Which lines of the listing hold the string "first"? Copy those lines.

= Raw data =

----

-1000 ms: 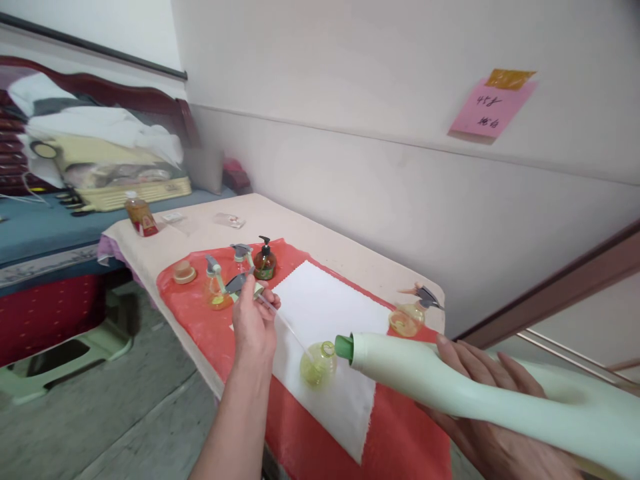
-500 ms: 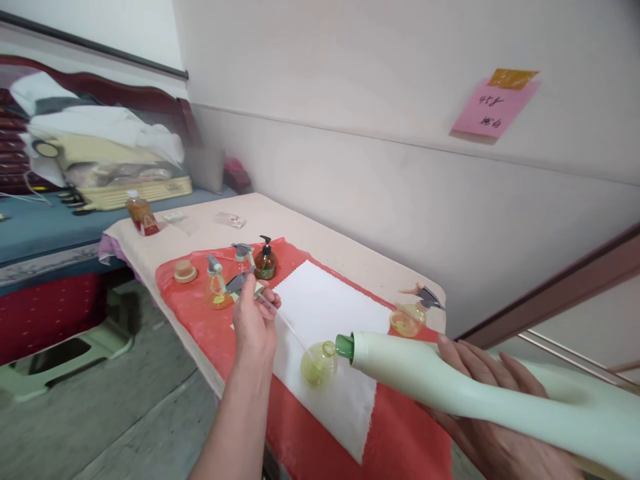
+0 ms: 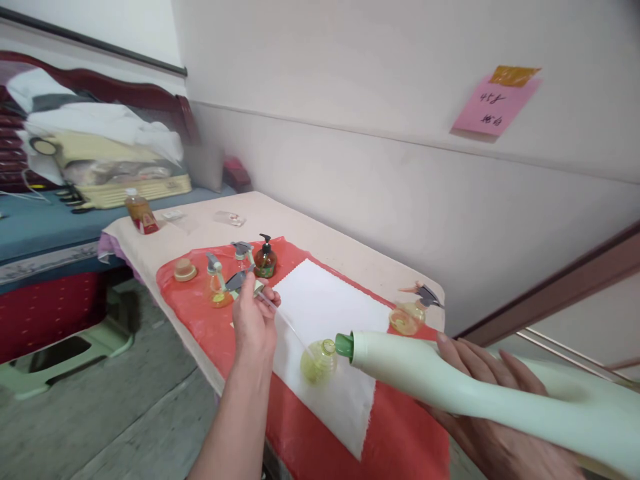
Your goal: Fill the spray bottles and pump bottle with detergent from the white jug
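Bottle position: the transparent yellow-green round bottle [image 3: 315, 367] stands uncapped on the white serrated-edge sheet [image 3: 335, 300], just inside its left edge and toward the near corner; beneath lies the red plastic sheet [image 3: 410, 433].
Vessel grip: my right hand [image 3: 493, 370] clamps the pale green long-necked plastic vessel [image 3: 400, 360], fingers curled over the top and palm below.
Vessel axis: the long axis runs across my view, its dark green mouth [image 3: 344, 345] at the left end.
Mouth to neck: I judge this the governing relation. The bottle's ring-shaped neck [image 3: 329, 346] lies just left of the mouth; I cannot tell whether they touch or one sits higher.
Spray head grip: my left hand [image 3: 256, 317], thumb and fingers together, pinches the grey and pale green plastic spray head [image 3: 237, 280].
Tube axis: the thin clear plastic tube [image 3: 290, 325] slants from my left fingers toward the near corner of the white sheet. Its lower end overlaps the bottle in view; whether it is inside, I cannot tell.
Nearer hand: my left fingers are nearer the bottle; on the right, only the vessel's mouth comes close.
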Available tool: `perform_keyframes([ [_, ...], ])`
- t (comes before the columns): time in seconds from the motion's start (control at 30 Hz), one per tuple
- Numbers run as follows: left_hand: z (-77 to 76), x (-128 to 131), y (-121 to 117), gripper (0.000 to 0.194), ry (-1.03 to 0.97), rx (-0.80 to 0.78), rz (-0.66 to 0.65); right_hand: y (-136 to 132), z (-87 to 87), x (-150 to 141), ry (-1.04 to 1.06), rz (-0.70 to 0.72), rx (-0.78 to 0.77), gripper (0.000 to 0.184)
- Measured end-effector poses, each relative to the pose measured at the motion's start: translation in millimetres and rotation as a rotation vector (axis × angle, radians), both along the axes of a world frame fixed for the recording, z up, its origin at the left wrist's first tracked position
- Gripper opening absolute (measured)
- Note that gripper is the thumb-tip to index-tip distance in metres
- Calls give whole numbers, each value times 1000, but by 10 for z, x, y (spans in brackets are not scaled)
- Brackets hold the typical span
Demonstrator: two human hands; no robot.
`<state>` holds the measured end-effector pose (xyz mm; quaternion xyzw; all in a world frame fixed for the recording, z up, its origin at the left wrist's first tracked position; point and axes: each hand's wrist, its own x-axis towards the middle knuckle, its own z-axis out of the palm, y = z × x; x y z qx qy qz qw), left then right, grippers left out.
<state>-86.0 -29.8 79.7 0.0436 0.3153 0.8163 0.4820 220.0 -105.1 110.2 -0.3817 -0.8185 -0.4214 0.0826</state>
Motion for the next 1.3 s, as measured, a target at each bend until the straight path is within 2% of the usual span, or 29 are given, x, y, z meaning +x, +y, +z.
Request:
perform_keyframes([
  [0.33, -40, -15, 14, 24, 7, -1, -14, -13, 0, 13, -12, 4, -3, 36],
  [0.67, -15, -2, 5, 25, 6, 7, -3, -26, -18, 64, 29, -10, -64, 37],
  [1.03, -21, 3, 6, 25, 17, -18, -6, 9, -68, 57, 35, -24, -48, 33],
  [1.3, -8, 7, 2, 25, 11, -17, 0, 1, -97, 69, 87, -44, -66, 47],
])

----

= Output =
- Measured end-effector poses, each relative to the pose measured at the motion's start: translation in millimetres and rotation as a rotation vector (axis × angle, radians), both along the axes of a world frame fixed for the recording, z up, its origin at the left wrist's first tracked position
`<state>` holds the measured end-effector pose (xyz mm; quaternion xyzw; all in a world frame fixed for the recording, z up, its origin at the left wrist's first tracked position; point and axes: each hand's wrist, its own x-axis towards the middle knuckle, its own z-axis out of the palm, y = z × x; x y z qx qy qz qw), left then right, grippers left out.

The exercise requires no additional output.